Front. Mar. Sci., 24 March 2016
Sec. Coral Reef Research
Volume 3 - 2016 | https://doi.org/10.3389/fmars.2016.00036

Multiple Stressors and Ecological Complexity Require a New Approach to Coral Reef Research

  • 1LabexMER, University of Brest, IUEM/AMURE, and Nicholas Institute, Duke University, Brest, France
  • 2Global Change Institute, University of Queensland, Brisbane, QLD, Australia
  • 3Australian Research Council Centre for Excellence in Coral Reef Studies, Brisbane, QLD, Australia
  • 4Department of Marine Biology and Ecology, RSMAS, University of Miami, Miami, FL, USA
  • 5University of Brest, IUEM/AMURE, Brest, France

Ocean acidification, climate change, and other environmental stressors threaten coral reef ecosystems and the people who depend upon them. New science reveals that these multiple stressors interact and may affect a multitude of physiological and ecological processes in complex ways. The interaction of multiple stressors and ecological complexity may mean that the negative effects on coral reef ecosystems will happen sooner and be more severe than previously thought. Yet, most research on the effects of global change on coral reefs focus on one or few stressors, pathways or outcomes (e.g., bleaching). Based on a critical review of the literature, we call for a regionally targeted strategy of mesocosm-level research that addresses this complexity and provides more realistic projections about coral reef impacts in the face of global environmental change. We believe similar approaches are needed for other ecosystems that face global environmental change.
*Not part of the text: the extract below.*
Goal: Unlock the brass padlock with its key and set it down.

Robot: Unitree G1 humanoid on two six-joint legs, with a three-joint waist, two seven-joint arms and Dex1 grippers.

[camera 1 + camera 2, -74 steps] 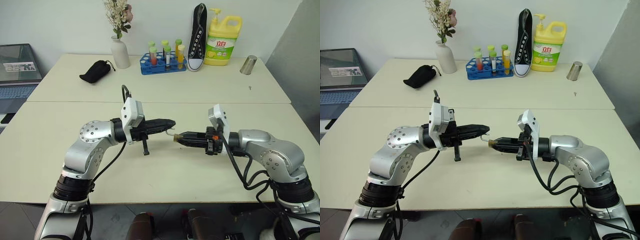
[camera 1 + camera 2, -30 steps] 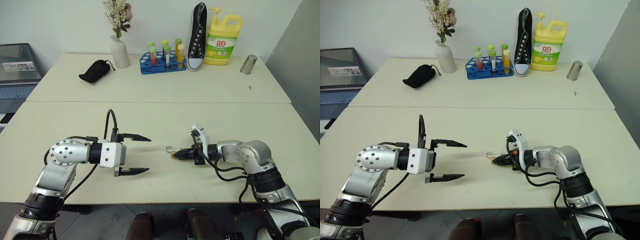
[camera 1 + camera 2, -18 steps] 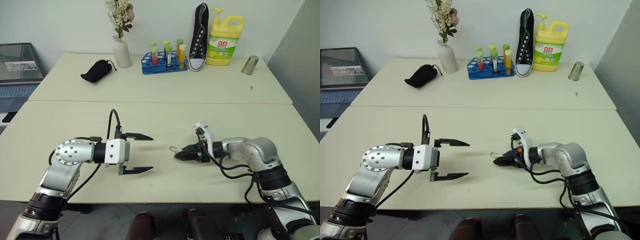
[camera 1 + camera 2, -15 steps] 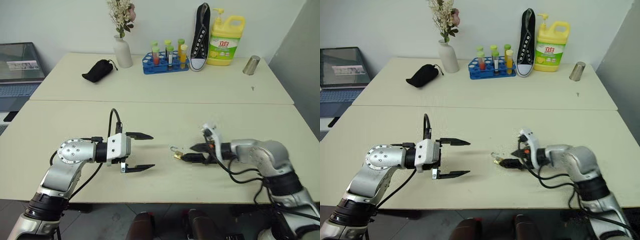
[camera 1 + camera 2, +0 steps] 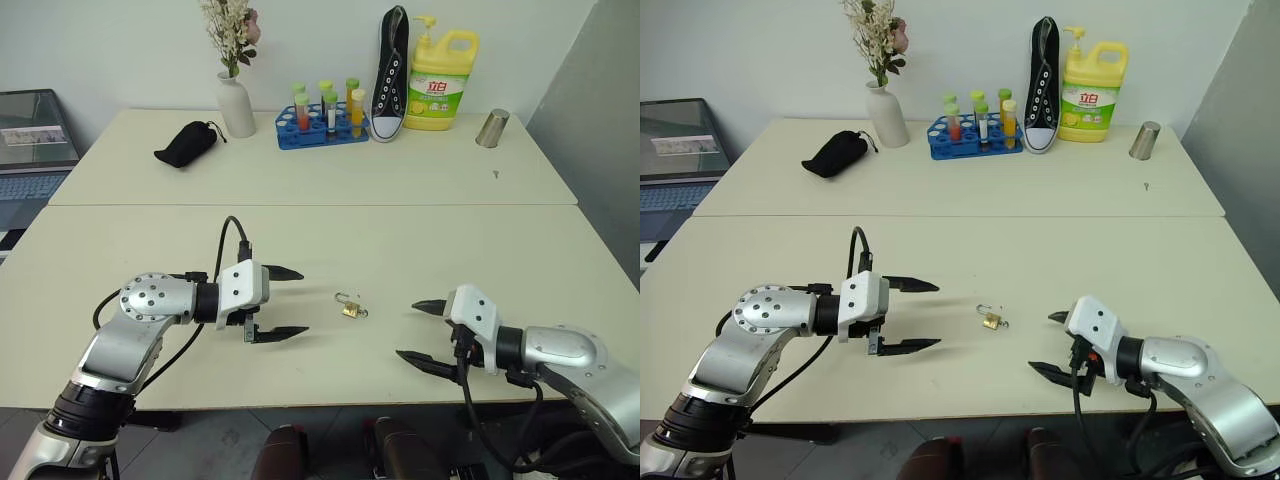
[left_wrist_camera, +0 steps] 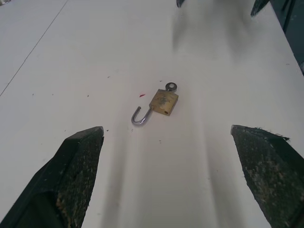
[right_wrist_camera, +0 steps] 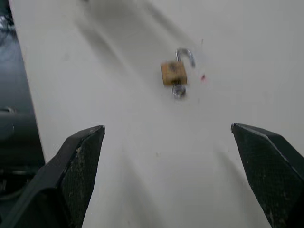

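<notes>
The brass padlock [image 5: 350, 309], shackle sprung, key [image 6: 170, 86] inserted, is lying on the counter [image 5: 400, 240] between the gaping, empty left gripper [image 5: 288, 302] and right gripper [image 5: 421, 331]; small, rigid, probably slippery, best pinched across its body.

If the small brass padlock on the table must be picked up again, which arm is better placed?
Probably left. The left gripper is open and nearer the small brass padlock, which lies unlocked, its silvery key inserted; the open right gripper sits farther.

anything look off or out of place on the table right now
The shoe stands on end against the wall by the soap jug, odd among lab tubes. The padlock lies alone on the near table, shackle swung open and key in it, as the task intends.
</notes>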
Major changes are occurring in the state of the world's oceans (Hoegh-Guldberg et al., 2014; Pörtner et al., 2014). Scientists have amassed evidence that changing global conditions in the ocean threaten the health and, in some cases, the existence of the world's most biodiverse marine ecosystem, coral reefs. These threats to coral reefs, in turn, pose serious risks to lives and livelihoods of hundreds of millions of people who depend on coral reefs for food, protection against storms and waves, income and the benefits of coral-based recreation (Burke et al., 2011). Predictions about the impacts of two key elements of global change on corals, increased sea temperature and ocean acidification (OA), are often based on analyses of the historical record (Pandolfi et al., 2011), analysis of field data that attempt to attribute changes at the reef level to only one factor (for a critique, see Iglesias-Prieto et al., 2014) or single organism or single stressor laboratory experiments. Far fewer studies are conducted at a mesocosm scale in which multiple stressors and entire reef systems are considered from an experimental level (e.g., Dove et al., 2013). A recent study (Albright et al., 2016) performs a large scale field experiment by altering a single stressor (increasing pH) along a coral reef gradient.

Both scientists and planners have focused disproportionately on simple relationships (Pandolfi et al., 2011), both linear and non-linear (Ries et al., 2010), including thresholds that have been used to model future coral decalcification (Ries et al., 2010; van Hooidonk et al., 2014) and which link individual components of global environmental change to dramatic impacts like coral bleaching, and the dissolution of carbonate shells and reefs. In reality, much smaller increases in sea temperature and OA could adversely affect a wide range of critical ecosystem functions, which often interact synergistically, causing impacts that are greater than predicted for each of the stressors on their own (Anthony et al., 2008; Kaniewska et al., 2012; Albright and Mason, 2013; Lürig and Kunzmann, 2015). There is a risk that single or limited pathway approaches may yield projections that significantly underestimate the onset and intensity of the impacts of global change on coral reef ecosystems.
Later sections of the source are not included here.